▸ **Extracted information**
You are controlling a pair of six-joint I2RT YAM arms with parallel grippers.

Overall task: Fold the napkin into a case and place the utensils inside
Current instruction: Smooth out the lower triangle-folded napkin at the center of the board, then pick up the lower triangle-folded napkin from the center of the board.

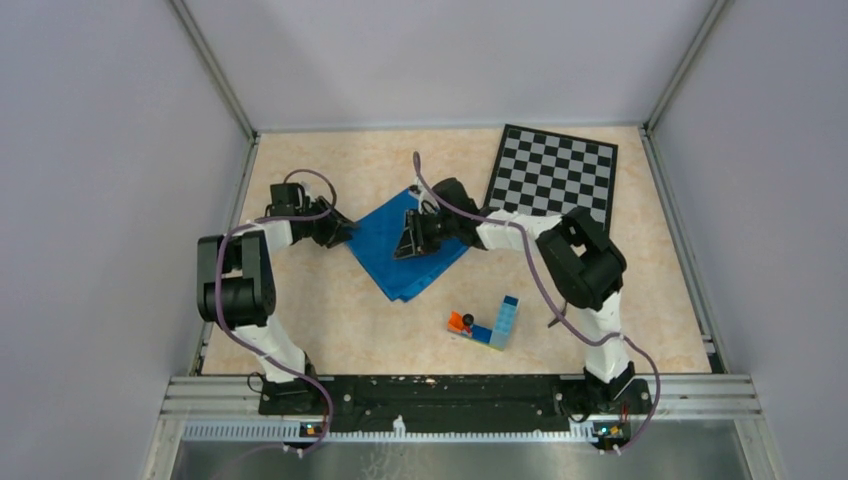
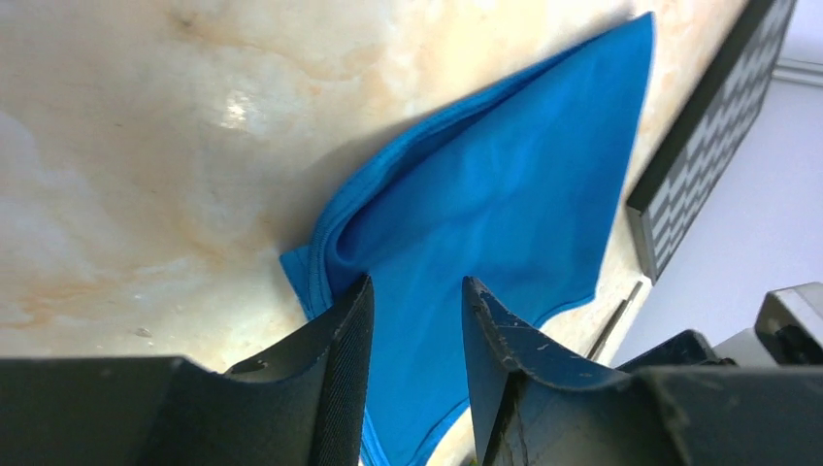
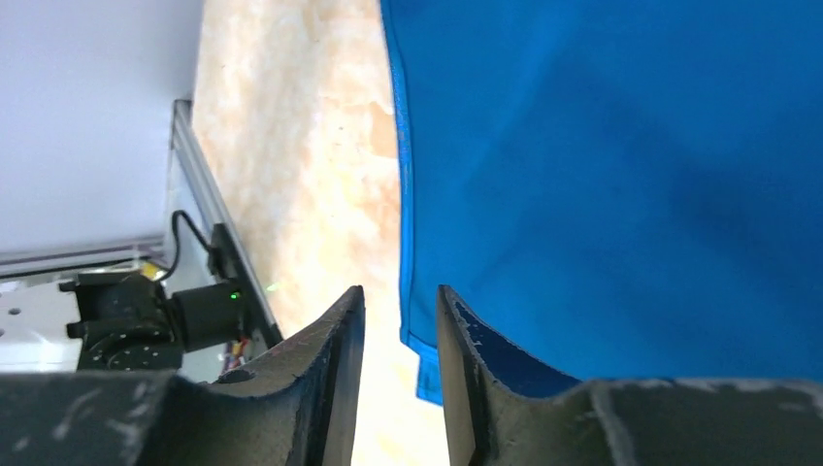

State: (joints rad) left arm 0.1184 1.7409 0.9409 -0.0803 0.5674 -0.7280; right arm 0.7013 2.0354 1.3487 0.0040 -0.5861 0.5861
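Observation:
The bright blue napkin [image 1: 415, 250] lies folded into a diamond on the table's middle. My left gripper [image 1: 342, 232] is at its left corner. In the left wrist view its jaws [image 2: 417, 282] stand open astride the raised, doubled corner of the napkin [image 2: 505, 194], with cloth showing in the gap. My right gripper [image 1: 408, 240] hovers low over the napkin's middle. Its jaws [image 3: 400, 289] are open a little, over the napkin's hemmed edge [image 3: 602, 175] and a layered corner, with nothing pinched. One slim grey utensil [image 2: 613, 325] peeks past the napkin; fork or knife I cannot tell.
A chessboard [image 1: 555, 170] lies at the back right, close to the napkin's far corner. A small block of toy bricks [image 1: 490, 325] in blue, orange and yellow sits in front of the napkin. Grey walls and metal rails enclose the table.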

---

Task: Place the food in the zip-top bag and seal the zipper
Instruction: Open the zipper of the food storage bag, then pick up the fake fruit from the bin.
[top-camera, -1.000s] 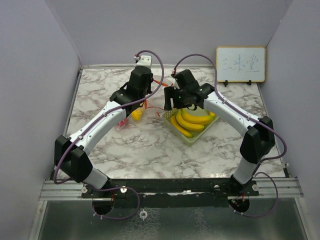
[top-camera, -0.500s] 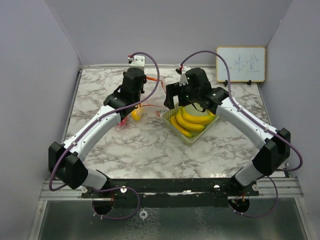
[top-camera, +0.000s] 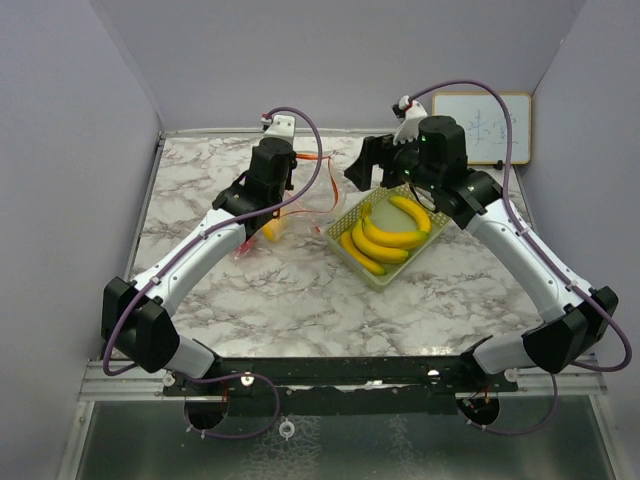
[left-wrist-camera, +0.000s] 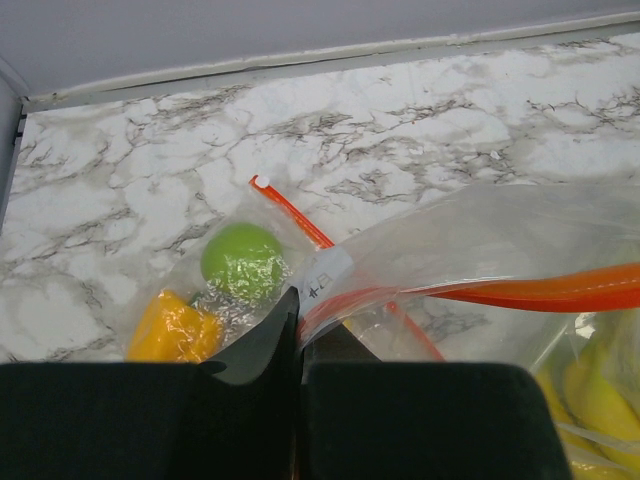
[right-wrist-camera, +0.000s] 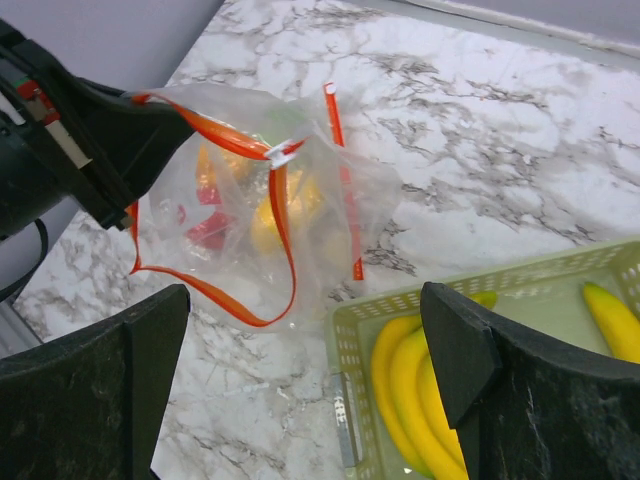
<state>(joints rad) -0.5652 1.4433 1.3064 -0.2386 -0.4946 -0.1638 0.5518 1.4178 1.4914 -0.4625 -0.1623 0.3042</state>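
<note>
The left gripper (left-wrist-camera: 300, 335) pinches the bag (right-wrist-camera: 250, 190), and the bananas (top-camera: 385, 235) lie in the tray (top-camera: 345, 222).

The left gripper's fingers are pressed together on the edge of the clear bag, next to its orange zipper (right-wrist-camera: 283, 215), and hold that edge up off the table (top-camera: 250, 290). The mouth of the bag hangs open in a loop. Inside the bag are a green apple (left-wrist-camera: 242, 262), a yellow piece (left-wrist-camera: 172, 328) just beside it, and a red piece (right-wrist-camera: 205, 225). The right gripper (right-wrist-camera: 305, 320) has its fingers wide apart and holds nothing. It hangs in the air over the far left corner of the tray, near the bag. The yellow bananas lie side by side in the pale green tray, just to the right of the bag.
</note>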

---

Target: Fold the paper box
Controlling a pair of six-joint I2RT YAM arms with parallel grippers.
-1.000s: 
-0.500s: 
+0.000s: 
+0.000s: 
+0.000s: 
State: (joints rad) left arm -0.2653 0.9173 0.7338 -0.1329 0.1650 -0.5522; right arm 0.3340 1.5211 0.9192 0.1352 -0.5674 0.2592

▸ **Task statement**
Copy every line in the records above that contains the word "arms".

▸ **Response**
You are controlling a pair of six-joint I2RT YAM arms with parallel grippers.
Controlling a pair of six-joint I2RT YAM arms with parallel grippers.

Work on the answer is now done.